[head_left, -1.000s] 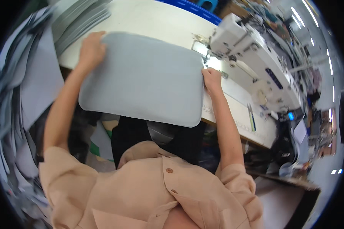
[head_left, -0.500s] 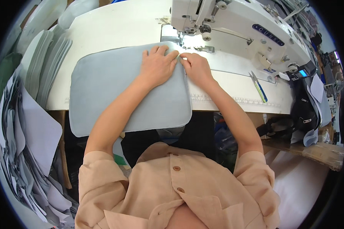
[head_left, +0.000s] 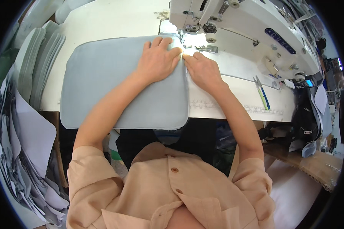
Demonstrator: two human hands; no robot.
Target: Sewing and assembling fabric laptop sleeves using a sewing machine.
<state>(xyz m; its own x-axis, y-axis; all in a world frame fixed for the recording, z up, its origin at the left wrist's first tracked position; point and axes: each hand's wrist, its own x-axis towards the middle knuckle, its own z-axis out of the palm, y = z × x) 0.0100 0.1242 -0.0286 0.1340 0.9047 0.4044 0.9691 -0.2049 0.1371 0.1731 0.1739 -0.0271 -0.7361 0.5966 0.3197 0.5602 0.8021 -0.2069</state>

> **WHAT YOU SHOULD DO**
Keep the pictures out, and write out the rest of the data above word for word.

> **RESPONSE BOX**
[head_left, -1.000s] 
[head_left, -0.500s] 
[head_left, +0.000s] 
Demonstrator: two human hands; no robot.
Target: Sewing and assembling fabric laptop sleeves using a sewing machine.
<state>(xyz m; its own x-axis, y-axis; all in a world frame fixed for the recording, z up, its origin at the left wrist's first tracked position; point and axes: each hand's wrist, its own x-axis towards the middle knuckle, its own z-axis out of the palm, y = z × x) 0.0100 0.1242 -0.0286 0.1340 0.9047 0.4044 0.9691 -0.2049 0.1371 0.1731 0.1739 -0.0271 -0.7361 0.5966 0.3197 0.5602 0.8021 -0.2069</state>

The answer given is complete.